This work is aimed at researchers and engineers already working on neural video compression who need low-overhead fixes for generalization. Readers focused on practical codec improvements will find the module and numbers useful to examine. The experiments and public code are solid enough to justify sending it for peer review rather than desk rejection, though referees will likely want more ablations and tests on additional datasets to confirm the fusion logic holds up.

Referee Report

2 major / 1 minor

Summary. The manuscript proposes SOFR, a training-free plug-and-play module for neural video codecs that dynamically fuses coarse- and fine-scale motion information according to a warping-accuracy signal, augmented by a rate-aware fusion strategy and a warping-error reliability check. The central claim is that this online refinement corrects motion-estimation errors on complex patterns absent from the original training distribution, yielding average bitrate savings of 2.84% (PSNR) and 4.05% (MS-SSIM) on DCVC-FM (and gains on DCVC-SDD and EHVC) when evaluated on the USTC-TD dataset, all with negligible coding-time overhead. Code is released at https://github.com/SunnyMass/SOFR.

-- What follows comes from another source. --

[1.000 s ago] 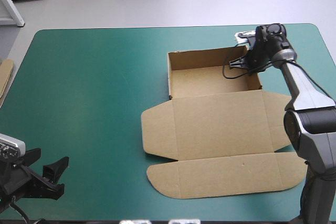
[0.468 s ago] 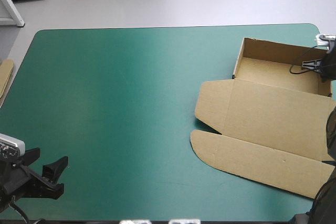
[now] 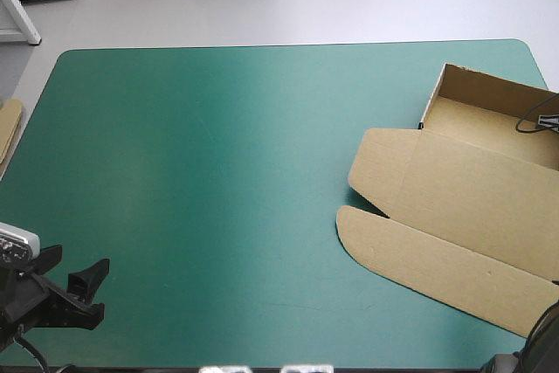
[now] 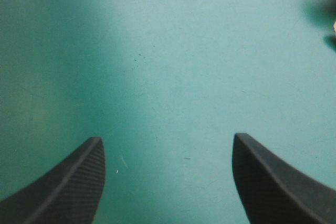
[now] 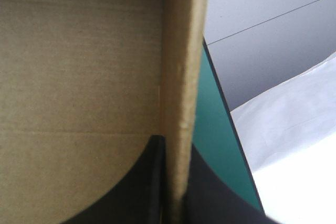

Significance. If the reported gains are robust, the work would be significant because it offers a low-overhead, training-free route to improving NVC generalization under distribution shift in motion, which is a practical bottleneck for deployment. The public code release is a clear strength that supports reproducibility.

major comments (2)

[Method description (SOFR fusion and reliability check)] The load-bearing assumption is that the warping-accuracy signal reliably identifies the better scale (or their correct fusion weights) for motion patterns unseen during NVC training. The manuscript provides no analysis or controlled experiment demonstrating that this signal remains informative when both scales are simultaneously inaccurate under distribution shift; if the correlation weakens, the dynamic weights could reinforce rather than mitigate error, undermining the claimed savings.
[Experiments and results] The 2.84 % / 4.05 % bitrate savings on USTC-TD are attributed entirely to SOFR, yet the experiments section supplies no ablation that isolates the contribution of the dynamic fusion, rate-aware strategy, and reliability check, nor any quantitative comparison of motion-error statistics between the original NVC training distribution and USTC-TD. Without these, attribution of the gains to the proposed mechanism remains unverified.

minor comments (1)

[Abstract] The abstract states results for three frameworks but does not indicate whether the same hyper-parameters for the reliability threshold and rate-aware modes were used across all three; a short table or sentence clarifying this would improve clarity.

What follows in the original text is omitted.